**Action item:** Your task is to return the data below, word for word.

+ + + + +

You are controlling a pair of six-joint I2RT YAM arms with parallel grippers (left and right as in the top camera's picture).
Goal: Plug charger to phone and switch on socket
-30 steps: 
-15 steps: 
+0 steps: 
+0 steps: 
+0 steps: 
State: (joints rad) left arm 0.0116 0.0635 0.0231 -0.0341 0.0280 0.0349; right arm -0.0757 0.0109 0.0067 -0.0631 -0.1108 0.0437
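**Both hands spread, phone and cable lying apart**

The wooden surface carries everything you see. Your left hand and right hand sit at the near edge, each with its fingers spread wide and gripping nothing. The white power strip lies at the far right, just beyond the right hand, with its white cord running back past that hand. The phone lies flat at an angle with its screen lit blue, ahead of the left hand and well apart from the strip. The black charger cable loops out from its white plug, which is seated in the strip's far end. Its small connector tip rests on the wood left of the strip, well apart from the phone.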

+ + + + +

**Answer box:**
You are controlling a pair of six-joint I2RT YAM arms with parallel grippers (left and right as in the top camera's picture).
Goal: Plug charger to phone and switch on socket
-30 steps: 
-15 steps: 
+0 steps: 
+0 steps: 
+0 steps: 
State: (joints rad) left arm 0.0116 0.0635 0.0231 -0.0341 0.0280 0.0349; right arm -0.0757 0.0109 0.0067 -0.0631 -0.1108 0.0437
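**Both hands spread, phone and cable lying apart**

The wooden surface carries everything you see. Your left hand and right hand sit at the near edge, each with its fingers spread wide and gripping nothing. The white power strip lies at the far right, just beyond the right hand, with its white cord running back past that hand. The phone lies flat at an angle with its screen lit blue, ahead of the left hand and well apart from the strip. The black charger cable loops out from its white plug, which is seated in the strip's far end. Its small connector tip rests on the wood left of the strip, well apart from the phone.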

Here the answer is complete.